Partitioning large watersheds into sub-basins with RichDEM
Partitioning large watersheds into sub-basins with RichDEM follows a deterministic, raster-based hydrological routing sequence: condition the DEM, compute flow direction (D8 or D∞), generate a flow accumulation surface, apply a drainage threshold to isolate the stream network, and segment contiguous contributing areas. RichDEM’s C++ backend leverages memory-mapped I/O and OpenMP parallelization, enabling reproducible sub-basin extraction on multi-gigabyte DEMs without proprietary GIS overhead. This pipeline integrates directly into broader Watershed Delineation & Catchment Synchronization workflows, providing a scalable foundation for regional hydrologic modeling, flood routing, and water quality assessment.

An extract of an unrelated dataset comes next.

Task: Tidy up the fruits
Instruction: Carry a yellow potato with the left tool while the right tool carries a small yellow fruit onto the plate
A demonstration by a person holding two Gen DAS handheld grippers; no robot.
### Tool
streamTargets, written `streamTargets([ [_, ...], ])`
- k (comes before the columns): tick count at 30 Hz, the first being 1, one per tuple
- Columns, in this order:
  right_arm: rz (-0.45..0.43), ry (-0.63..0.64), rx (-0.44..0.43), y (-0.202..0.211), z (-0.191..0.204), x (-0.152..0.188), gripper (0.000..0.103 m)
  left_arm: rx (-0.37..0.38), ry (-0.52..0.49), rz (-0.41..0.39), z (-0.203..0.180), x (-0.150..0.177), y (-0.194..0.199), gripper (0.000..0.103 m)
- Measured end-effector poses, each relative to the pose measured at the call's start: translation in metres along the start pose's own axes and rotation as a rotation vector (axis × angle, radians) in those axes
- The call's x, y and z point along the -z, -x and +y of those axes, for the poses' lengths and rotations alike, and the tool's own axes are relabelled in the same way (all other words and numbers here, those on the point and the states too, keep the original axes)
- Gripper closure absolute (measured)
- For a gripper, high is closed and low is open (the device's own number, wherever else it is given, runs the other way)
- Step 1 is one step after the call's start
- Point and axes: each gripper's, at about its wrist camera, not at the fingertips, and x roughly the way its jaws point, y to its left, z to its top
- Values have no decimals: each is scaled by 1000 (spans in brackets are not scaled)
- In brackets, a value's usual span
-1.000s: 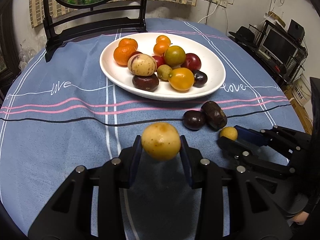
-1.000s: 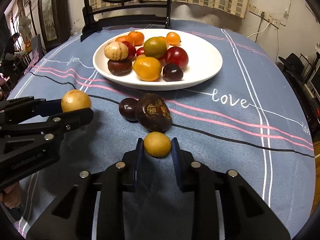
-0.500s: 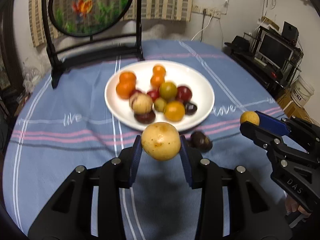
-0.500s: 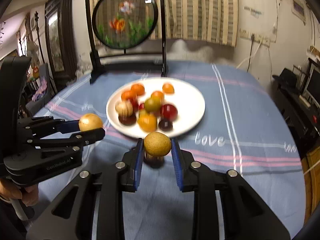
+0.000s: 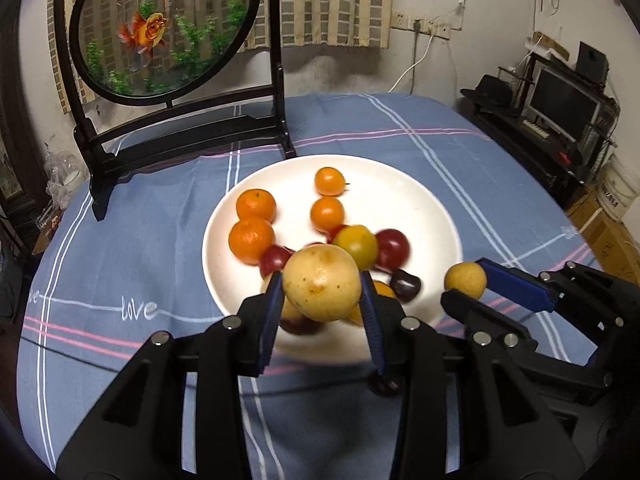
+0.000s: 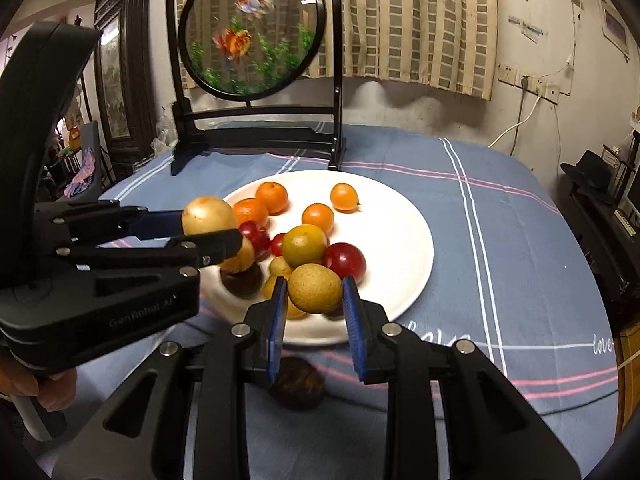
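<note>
A white plate (image 5: 432,220) (image 6: 404,240) on the blue tablecloth holds several fruits: oranges, red plums, yellow and dark ones. My left gripper (image 5: 322,290) is shut on a large yellow fruit (image 5: 322,282) and holds it in the air over the plate's near edge; it also shows in the right wrist view (image 6: 208,216). My right gripper (image 6: 314,290) is shut on a small yellow-brown fruit (image 6: 314,288), raised over the plate's near rim; it shows in the left wrist view (image 5: 466,280). A dark wrinkled fruit (image 6: 298,386) lies on the cloth under the right gripper.
A round goldfish screen on a black stand (image 5: 164,28) (image 6: 252,32) stands on the table behind the plate. Shelves with a monitor (image 5: 564,104) are off the table to the right. The tablecloth (image 5: 120,240) has white and pink stripes.
Both grippers have risen from the cloth with their fruits and moved forward toward the plate. The dark fruits stayed on the cloth and are now beneath the grippers.
</note>
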Motion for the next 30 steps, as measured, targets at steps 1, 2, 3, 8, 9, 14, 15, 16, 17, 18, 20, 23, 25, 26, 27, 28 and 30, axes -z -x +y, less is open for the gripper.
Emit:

Environment & Dependency Matrix
RichDEM’s Python bindings wrap compiled C++ routing algorithms and rely on strict GDAL alignment. Environment mismatches are the primary cause of silent raster corruption or segmentation faults.
| Component | Minimum Version | Configuration Notes |
|---|---|---|
| Python | 3.8–3.11 | Python 3.12+ requires RichDEM ≥0.3.5 or a conda-forge rebuild |
| RichDEM | 0.3.4 | Install via conda install -c conda-forge richdem for precompiled wheels |
| GDAL | 3.4.0 | Python gdal binding version must exactly match the system GDAL library |
| NumPy | 1.21 | Required for array interoperability and threshold masking |
| OS | Linux/macOS/Windows | Windows requires MSVC runtime; conda environments are strongly recommended |
| Parallelism | OpenMP 4.0+ | Set OMP_NUM_THREADS before importing RichDEM to control CPU allocation |
Critical memory note: RichDEM loads rasters into RAM by default. For DEMs exceeding 8–12 GB, enable virtual memory tiling via memmap=True during load or pre-tile with gdal_translate -co TILED=YES -co BLOCKXSIZE=512 -co BLOCKYSIZE=512.
Production Pipeline Code
The following script implements a complete, automated sub-basin partitioning pipeline. It assumes the input DEM has already undergone hydrological conditioning (e.g., sink filling with rd.FillDepressions or external LiDAR preprocessing).
import os
import numpy as np
import rasterio
from rasterio.transform import from_origin
import richdem as rd
import warnings
# Set parallelism BEFORE importing RichDEM
os.environ["OMP_NUM_THREADS"] = "8"
warnings.filterwarnings("ignore", category=FutureWarning)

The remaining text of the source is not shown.